Завтра она запрется в комнате и заберется в привычную для нее одежду – штаны и поношенную рубаху. Знакомые вещи помогут ей привести в порядок спутавшиеся мысли. Возможно, она... Дарси едва не вздрогнула, вспомнив, что все ее вещи находятся в отеле Эйдена. Как же вернуть их назад?

Еще одно решение, которое ей надо принять. Это уж слишком! Дарси была не в силах думать об этом. Одевшись, она пошла вниз, чувствуя, что мысли ее уносятся куда-то вдаль, и радуясь этому.

Глава 23

Дарси следила за заходом солнца сквозь окна собственной квартиры. Как долго все это продолжалось? – спросила она себя. Вероятно, ей надо вычислить это, чтобы окончательно не сойти с ума. Два дня после похорон она провела в доме О'Шонесси. На третий день ее посетили Мейзи с Натаном. Натан спросил, не стоит ли ему прислать сундуки с ее вещами на следующий день. По его словам, этим интересовался Эйден.

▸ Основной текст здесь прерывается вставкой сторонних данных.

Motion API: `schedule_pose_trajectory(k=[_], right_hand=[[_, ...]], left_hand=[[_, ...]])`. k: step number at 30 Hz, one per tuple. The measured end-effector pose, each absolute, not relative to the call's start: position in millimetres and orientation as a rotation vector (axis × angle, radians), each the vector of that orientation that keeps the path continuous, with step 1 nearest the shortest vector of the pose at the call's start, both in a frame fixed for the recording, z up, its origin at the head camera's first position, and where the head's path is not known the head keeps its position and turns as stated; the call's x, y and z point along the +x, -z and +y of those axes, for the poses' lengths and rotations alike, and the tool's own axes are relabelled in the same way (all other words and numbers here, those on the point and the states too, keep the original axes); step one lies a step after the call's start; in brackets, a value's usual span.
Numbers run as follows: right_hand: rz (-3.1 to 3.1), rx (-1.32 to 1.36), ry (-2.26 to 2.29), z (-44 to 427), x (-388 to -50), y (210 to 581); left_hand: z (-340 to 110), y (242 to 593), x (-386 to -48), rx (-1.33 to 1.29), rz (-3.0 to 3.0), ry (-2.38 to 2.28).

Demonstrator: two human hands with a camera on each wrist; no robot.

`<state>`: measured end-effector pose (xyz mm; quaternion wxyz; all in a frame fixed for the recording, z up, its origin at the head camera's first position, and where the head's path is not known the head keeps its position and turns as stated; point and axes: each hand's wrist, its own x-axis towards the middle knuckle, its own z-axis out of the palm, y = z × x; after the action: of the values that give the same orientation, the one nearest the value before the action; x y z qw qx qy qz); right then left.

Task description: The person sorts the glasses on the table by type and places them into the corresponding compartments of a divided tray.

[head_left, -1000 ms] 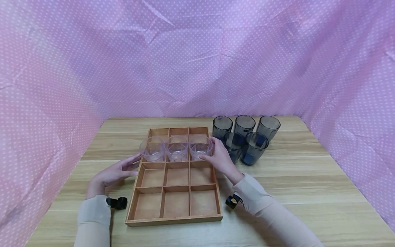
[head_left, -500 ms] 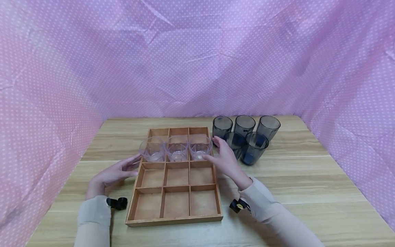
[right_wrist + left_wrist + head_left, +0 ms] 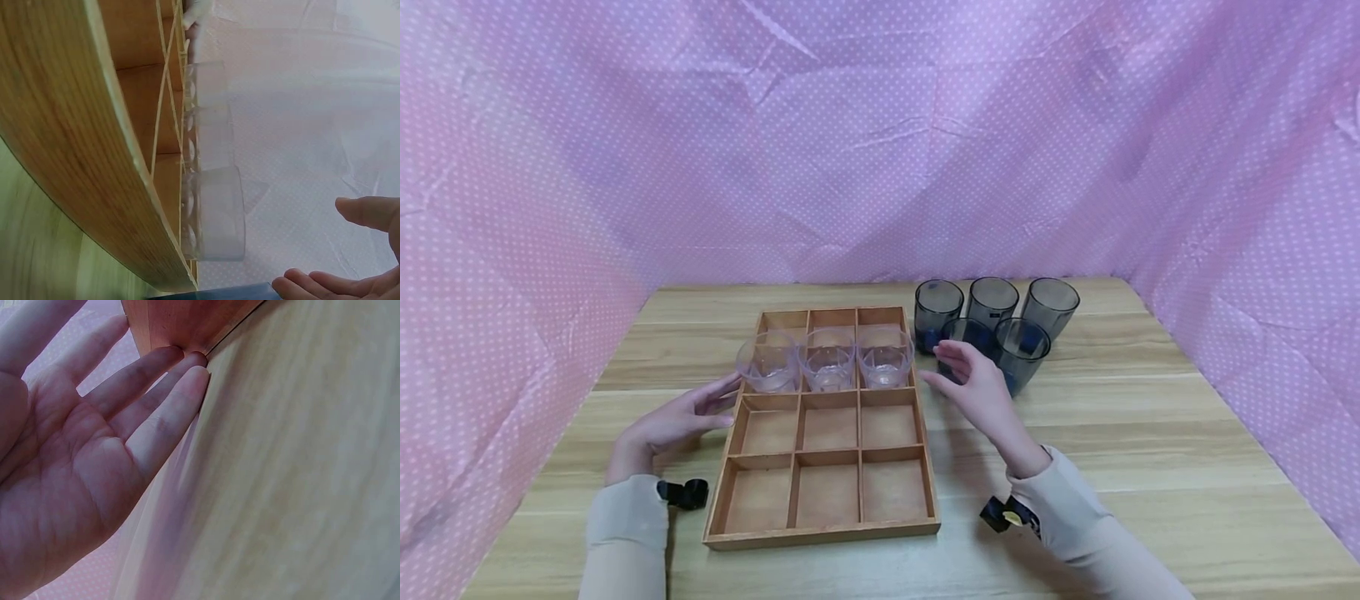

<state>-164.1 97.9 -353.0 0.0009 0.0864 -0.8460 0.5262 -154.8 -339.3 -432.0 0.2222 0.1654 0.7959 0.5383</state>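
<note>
A wooden compartment tray (image 3: 823,532) lies on the table, its left side touched by the straight fingertips of my left hand (image 3: 681,421). In one row of it stand three clear glasses: a left one (image 3: 769,367), a middle one (image 3: 829,365) and a right one (image 3: 885,362). My right hand (image 3: 981,392) hovers right of the tray with thumb and fingers apart, holding nothing. It is in front of a dark tinted glass (image 3: 966,331) and partly hides it. In the right wrist view, the nearest clear glass (image 3: 219,215) stands apart from the fingers.
More tinted glasses stand close together at the back right: one at the left (image 3: 938,312), one in the middle (image 3: 992,302), one at the right (image 3: 1051,304) and one in front (image 3: 1022,354). Pink dotted cloth (image 3: 880,167) hangs behind the wooden table (image 3: 1112,433).
My right hand has let go of the right clear glass and moved right, off the tray toward the tinted glasses. The left hand and the clear glasses have stayed put.
</note>
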Motion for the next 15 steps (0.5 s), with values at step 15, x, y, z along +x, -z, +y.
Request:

Морин приосанилась и тут же заявила, что Дарси они ни к чему и что Натан может выбросить их в Чарлз-ривер.

К несчастью, весь разговор проходил в тот момент, когда Дарси пребывала в ясном рассудке. Выслушав Морин, она велела Натану отвезти все вещи к ней на квартиру. Морин побледнела и тут же прочла целую лекцию о расплате за грехи. Дарси стояла на своем – не потому, что ей уж так нужны были вещи, подаренные Эйденом, а потому, что инстинкт подсказывал ей, что она потеряет независимость, если сейчас уступит Морин, и до конца дней своих будет марионеткой в руках жены Мика.